Wie auch immer: Beatle-esker Gitarrenpop war angesagt. Lässige Verspieltheit war Trumpf. Und ausgerechnet in diese Welt aus forschen Sonnyboys (Damon Albarn) und Proleten am Mikrofon (Liam Gallagher) krachten Placebo hinein wie eine Horde ernst dreinblickender Außerirdischer, die eine höchst irdische Spaßgesellschaft aufmischen. Sie wüten bis heute.
Placebos Musik versprüht seit der ersten Erfolgssingle "Nancy Boy" - die sich 1997 zäh knarzend und unwiderstehlich mit ihren Disharmonien ins Gehör fraß - eine Aura des Gefährlichen. Mit Britpop-Party hatte diese Mischung aus flirrenden Synthesizern und kreischenden, rasiermesserscharfen Gitarrenriffs noch nie etwas zu tun. Immer schon klang sie kalt und irgendwie klinisch.

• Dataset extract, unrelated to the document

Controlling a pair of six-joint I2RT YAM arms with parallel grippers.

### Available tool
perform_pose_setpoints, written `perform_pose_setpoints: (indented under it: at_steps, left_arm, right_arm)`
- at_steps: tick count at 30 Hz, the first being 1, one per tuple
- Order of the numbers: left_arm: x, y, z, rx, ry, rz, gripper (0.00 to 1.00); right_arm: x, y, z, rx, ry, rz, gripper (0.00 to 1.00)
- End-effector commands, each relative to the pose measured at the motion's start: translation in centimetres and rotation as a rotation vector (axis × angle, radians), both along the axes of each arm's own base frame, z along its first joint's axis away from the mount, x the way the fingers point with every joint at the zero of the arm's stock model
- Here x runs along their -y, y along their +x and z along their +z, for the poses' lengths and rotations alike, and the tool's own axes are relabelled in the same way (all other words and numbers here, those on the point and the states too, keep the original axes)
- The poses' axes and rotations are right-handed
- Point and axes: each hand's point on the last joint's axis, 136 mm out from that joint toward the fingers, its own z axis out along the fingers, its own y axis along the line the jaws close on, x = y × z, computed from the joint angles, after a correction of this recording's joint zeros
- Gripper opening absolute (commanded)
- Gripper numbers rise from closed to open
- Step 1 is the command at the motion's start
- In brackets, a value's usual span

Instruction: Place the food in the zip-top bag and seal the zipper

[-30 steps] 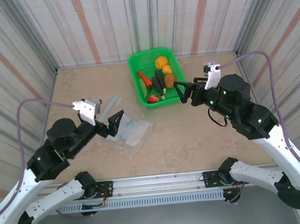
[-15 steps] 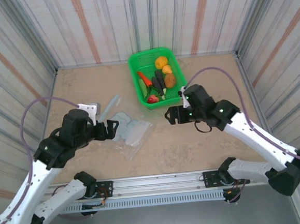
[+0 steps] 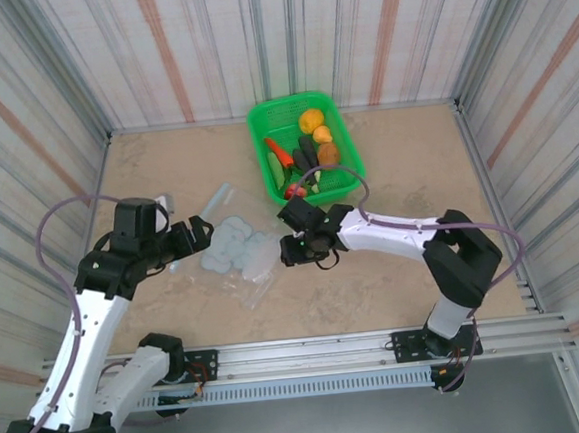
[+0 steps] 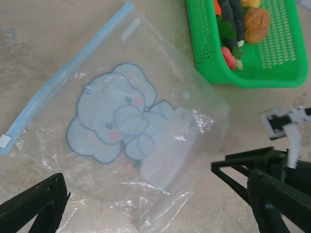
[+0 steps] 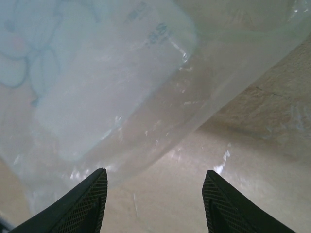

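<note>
Mid-table, one clear elephant-print zip-top bag (image 4: 131, 126), left gripper (image 3: 201, 235) and right gripper (image 5: 154, 174) flanking it, both spread wide, one green mesh basket (image 4: 201, 43) of toy food (image 4: 255, 24) on the far side.

The top external camera sits above and behind the arm bases, looking steeply down from far enough to hold the whole beige stone-patterned table (image 3: 406, 167). The left wrist camera looks down from moderate height past the left gripper (image 4: 155, 184). It shares with the overhead view the clear crinkly plastic bag printed with a blue elephant (image 4: 121, 116) and the green mesh plastic basket (image 4: 204, 43). The right wrist camera sits low and very near, facing that bag's edge past the right gripper (image 5: 154, 174).
</note>
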Motion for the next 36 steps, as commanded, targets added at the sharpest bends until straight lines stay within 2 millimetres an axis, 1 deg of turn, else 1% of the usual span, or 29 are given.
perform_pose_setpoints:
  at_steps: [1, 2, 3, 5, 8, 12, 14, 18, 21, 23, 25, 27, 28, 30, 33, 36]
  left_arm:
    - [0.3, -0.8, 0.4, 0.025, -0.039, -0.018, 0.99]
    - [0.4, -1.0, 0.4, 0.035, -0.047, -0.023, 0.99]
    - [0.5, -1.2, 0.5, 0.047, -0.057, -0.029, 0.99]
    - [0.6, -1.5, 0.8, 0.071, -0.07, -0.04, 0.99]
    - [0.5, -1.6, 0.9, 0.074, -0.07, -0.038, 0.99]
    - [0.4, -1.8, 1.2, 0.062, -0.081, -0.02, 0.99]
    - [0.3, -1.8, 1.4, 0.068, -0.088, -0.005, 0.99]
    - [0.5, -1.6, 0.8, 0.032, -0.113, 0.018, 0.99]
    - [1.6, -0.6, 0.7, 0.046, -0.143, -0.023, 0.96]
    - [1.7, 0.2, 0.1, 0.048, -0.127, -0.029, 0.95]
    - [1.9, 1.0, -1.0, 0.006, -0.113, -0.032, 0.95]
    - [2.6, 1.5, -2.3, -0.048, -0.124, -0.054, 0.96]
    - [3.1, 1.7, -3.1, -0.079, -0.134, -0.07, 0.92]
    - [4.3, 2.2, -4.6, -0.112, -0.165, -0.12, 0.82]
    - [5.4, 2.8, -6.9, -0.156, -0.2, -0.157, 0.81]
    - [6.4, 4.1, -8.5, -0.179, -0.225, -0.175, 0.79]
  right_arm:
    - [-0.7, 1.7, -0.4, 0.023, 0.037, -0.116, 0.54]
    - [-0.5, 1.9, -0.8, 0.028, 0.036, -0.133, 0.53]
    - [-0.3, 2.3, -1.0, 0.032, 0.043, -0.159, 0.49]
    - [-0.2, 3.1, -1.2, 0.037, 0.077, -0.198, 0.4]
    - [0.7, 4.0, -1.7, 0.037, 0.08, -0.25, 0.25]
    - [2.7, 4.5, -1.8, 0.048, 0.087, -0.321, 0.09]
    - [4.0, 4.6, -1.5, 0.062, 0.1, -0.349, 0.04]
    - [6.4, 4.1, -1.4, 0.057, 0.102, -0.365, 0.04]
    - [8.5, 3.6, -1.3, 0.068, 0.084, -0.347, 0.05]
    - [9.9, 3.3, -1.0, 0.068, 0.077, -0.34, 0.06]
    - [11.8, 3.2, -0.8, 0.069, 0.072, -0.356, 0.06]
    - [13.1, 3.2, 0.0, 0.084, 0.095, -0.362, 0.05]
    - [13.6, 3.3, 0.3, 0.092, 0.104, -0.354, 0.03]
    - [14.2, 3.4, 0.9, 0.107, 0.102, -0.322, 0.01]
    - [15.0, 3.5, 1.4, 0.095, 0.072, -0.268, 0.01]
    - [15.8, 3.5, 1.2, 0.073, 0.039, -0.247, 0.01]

Die Texte sind seit jeher düster, Songs wie "Special K", "Slave To The Wage", "Teenage Angst" oder "Bitter End" handeln von gescheiterten Beziehungen, Außenseitertum und Drogenkonsum. Zudem taugen Frontmann Molko mit seinen langen schwarzen Haaren und Bassist Olsdal, der live gerne mal Rock trägt, nicht als klassische Rollenmodelle: Anstatt auf der Bühne ihre Männlichkeit auszuleben, kamen sie von der ersten Stunden an seltsam androgyn daher, gestanden recht schnell ihre Bisexualität und feierten die Wiederauferstehung des Kajalstifts. Wenn damalige Oasis-Konzerte biergeschwängerte Pub-Sessions waren, dann waren die ersten Auftritte Placebos Intellektuellen-Treffen in schummrigen Kneipen, bei denen dem Absinth und der Depression gehuldigt wurde.

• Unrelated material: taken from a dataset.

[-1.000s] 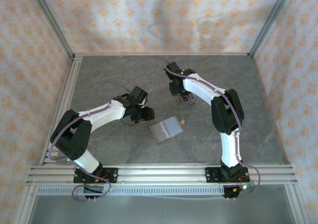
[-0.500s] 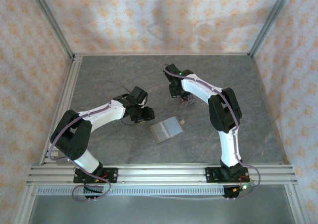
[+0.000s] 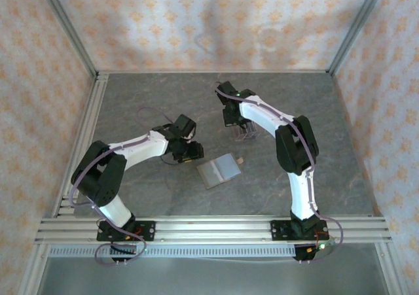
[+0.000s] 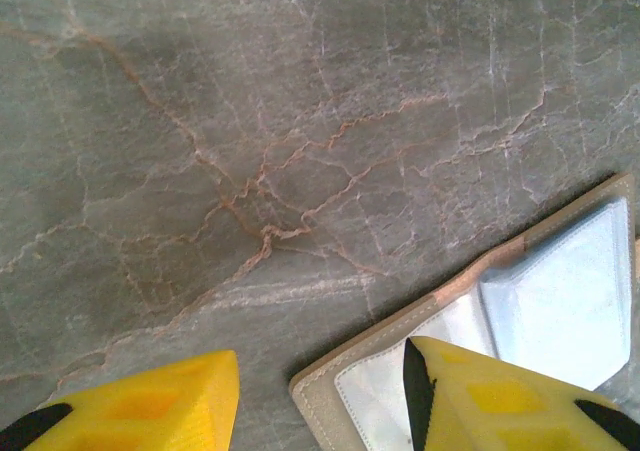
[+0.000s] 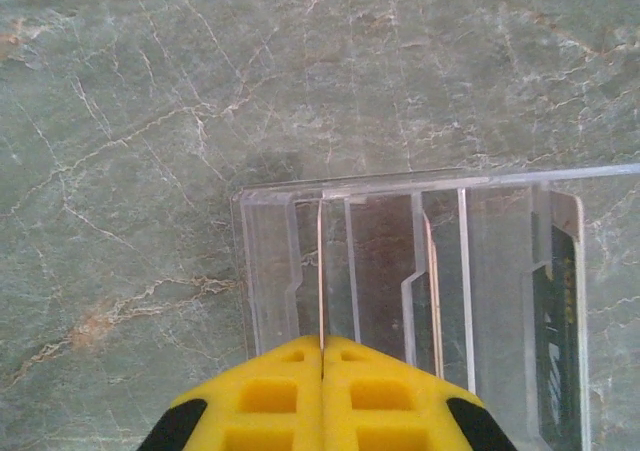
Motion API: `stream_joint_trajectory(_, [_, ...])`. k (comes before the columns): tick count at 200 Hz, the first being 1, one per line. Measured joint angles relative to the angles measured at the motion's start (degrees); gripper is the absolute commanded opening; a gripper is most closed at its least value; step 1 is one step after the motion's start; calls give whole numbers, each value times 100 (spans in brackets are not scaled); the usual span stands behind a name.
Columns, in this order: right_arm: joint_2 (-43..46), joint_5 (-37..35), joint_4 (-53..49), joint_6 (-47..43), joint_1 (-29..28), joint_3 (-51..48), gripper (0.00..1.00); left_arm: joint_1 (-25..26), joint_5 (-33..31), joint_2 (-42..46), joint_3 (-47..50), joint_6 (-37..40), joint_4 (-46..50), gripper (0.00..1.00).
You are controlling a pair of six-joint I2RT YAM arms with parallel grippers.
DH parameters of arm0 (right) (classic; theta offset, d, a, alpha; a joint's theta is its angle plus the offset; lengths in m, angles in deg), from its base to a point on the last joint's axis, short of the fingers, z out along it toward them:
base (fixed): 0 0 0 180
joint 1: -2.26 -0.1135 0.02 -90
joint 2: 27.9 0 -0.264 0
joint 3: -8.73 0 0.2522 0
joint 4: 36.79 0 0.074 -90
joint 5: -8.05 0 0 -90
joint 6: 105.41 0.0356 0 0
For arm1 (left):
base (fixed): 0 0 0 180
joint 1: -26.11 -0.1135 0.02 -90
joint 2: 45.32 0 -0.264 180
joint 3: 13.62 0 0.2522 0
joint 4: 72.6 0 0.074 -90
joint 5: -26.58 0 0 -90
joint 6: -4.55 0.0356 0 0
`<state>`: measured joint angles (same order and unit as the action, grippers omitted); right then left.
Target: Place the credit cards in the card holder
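A clear plastic slotted stand (image 3: 244, 133) (image 5: 268, 261) is set on the grey veined tabletop (image 3: 131, 99), just toward two o'clock of its centre. Patterned wall panels (image 3: 196, 20) are seen from nine through three o'clock; an aluminium rail (image 3: 209, 229) is laid at six.

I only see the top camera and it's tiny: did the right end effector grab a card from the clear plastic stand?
Observer: Yes, the right end effector is shut on a thin reddish card standing edge-on in the clear plastic slotted stand.
Operator: Any cards left?
Observer: Another thin card and a dark card stand in other slots.
Operator: And the left arm?
Observer: The left end effector is open, one yellow finger above the olive-tan folding wallet's grey inside.
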<state>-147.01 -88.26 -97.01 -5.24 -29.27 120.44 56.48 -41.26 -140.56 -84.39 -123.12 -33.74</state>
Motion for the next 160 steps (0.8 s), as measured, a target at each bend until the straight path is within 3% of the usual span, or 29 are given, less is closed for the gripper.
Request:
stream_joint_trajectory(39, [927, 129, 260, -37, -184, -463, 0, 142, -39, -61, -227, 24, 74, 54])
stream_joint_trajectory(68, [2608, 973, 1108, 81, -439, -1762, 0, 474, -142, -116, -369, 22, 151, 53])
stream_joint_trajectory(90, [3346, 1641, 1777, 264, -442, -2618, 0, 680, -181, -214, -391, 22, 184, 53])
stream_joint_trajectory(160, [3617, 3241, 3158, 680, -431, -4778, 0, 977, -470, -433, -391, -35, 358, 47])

Aber das Düstere, das Andere zieht den Menschen nun einmal an. Und genau diese Abgrenzung gegenüber dem musikalischen Status Quo, genau diese Einzigartigkeit im Sound waren schon immer die Trümpfe der Band und machten sie nach Auftritten im Vorprogramm von U2 (und der aus dem Hollywood-Film "Eiskalte Engel" bekannten Single "Every You Every Me") schließlich selbst zu Hauptakteuren. Einen Placebo-Song erkennt man dank Molkos kratzender Reibeisenstimme nach zwei Sekunden. Bis auf Nuancen veränderte das Trio seinen Mix aus Referenzen an Joy Division, die Smashing Pumpkins, den frühen David Bowie und die Pixies nie.
Auch nicht auf ihrem siebten Studioalbum "Battle For The Sun", das ab dem 5. Juni in den Regalen steht. Die Platte hätte auch 1996 (dem Jahr, in dem Placebo ihr gleichnamiges Debüt herausbrachten) oder 1998 (da veröffentlichten sie ihre bis dato erfolgreichste Platte "Without You I’m Nothing") herauskommen können. Placebo stehen musikalisch komplett alleine. So einfach ist das. Sie vereinen die Sympathien von Punks, Indie-Beschwörern, Grunge-Nostalgikern und Gothic-Anhängern auf sich und dürften - spätestens seitdem Stammschlagzeuger Steve Hewitt 2007 die Band verließ und durch den 22-jährigen Teenieschwarm Steve Forrest ersetzt wurde - gar als Geburtshelfer der jugendlichen Emo-Szene gelten. Das sind Referenzen.
Was indes am wichtigsten für ihren Erfolg sein mag: Placebo können trotz ihres düsteren Images lachen. Im "Musikexpress" verkündeten sie jüngst, trotz Schönling Forrest am Schlagzeug ab sofort so viele Gothic- und Emo-Mädchen wie möglich vergraulen zu wollen. Und im "Rolling Stone" stellte Molko schmunzelnd fest: "Es steckt jede Menge Leben im alten Hund Placebo." Einem Hund, der laut bellt und auf den man sich verlassen kann, der aber ungefährlich ist und ganz bestimmt nicht beißt.